**What is required:**
What lines of the listing include the string "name"? Show them all.

**Data excerpt:**
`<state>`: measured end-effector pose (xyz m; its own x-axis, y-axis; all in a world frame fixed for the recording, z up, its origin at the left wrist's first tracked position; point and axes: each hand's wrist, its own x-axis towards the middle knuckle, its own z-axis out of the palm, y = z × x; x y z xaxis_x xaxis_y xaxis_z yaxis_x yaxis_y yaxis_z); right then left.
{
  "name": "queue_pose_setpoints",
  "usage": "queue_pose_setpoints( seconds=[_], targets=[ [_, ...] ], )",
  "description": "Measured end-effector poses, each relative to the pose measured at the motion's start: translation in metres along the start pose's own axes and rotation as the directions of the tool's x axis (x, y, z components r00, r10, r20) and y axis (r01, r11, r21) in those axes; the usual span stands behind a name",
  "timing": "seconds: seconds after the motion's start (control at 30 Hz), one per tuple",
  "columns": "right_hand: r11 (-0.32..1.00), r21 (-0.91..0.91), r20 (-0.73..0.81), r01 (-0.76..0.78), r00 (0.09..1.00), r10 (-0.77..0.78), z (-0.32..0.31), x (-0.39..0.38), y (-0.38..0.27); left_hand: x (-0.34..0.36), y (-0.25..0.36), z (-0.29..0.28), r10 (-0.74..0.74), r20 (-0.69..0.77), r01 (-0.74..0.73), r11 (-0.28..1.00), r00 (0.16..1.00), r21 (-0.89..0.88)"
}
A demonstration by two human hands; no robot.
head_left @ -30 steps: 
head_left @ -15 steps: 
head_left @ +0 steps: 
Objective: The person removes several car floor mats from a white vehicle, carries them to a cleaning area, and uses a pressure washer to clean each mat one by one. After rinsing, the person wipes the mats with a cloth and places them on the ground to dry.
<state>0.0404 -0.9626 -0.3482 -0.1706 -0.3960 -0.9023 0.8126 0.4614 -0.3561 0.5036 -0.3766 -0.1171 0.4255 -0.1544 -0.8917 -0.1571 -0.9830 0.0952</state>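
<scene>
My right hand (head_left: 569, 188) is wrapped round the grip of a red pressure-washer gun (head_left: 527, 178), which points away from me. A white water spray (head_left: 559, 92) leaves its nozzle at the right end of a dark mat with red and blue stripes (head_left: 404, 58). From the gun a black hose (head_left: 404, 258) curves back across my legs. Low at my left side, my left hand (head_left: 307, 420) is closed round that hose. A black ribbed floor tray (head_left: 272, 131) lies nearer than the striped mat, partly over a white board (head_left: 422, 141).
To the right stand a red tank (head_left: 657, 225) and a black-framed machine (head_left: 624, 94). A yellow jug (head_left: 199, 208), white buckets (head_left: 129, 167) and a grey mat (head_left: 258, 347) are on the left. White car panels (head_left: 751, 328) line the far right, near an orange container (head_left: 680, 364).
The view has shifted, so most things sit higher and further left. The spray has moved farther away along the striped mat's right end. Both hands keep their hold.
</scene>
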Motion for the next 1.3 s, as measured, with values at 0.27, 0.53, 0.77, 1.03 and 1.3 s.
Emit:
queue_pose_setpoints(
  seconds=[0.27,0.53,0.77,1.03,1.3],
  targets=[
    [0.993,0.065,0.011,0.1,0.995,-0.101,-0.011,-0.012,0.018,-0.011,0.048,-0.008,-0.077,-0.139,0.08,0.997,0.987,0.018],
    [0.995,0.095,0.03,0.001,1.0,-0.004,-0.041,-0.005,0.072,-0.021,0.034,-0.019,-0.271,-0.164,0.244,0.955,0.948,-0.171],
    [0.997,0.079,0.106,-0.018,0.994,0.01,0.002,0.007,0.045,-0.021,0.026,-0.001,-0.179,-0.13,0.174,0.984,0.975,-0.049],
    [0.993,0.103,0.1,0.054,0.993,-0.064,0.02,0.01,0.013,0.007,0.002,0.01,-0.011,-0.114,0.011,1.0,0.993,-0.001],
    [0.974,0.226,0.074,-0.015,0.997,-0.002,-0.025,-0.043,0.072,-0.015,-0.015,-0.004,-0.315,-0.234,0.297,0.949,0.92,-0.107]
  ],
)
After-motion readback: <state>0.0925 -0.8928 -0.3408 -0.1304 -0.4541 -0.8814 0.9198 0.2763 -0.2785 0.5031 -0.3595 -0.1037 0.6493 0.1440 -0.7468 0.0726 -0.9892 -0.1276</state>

**Written solution:**
  "name": "queue_pose_setpoints",
  "description": "Measured end-effector poses, each relative to the pose measured at the motion's start: translation in metres along the start pose's own axes and rotation as the directions of the tool's x axis (x, y, z components r00, r10, r20) and y axis (r01, r11, r21) in those axes; the usual span stands behind a name",

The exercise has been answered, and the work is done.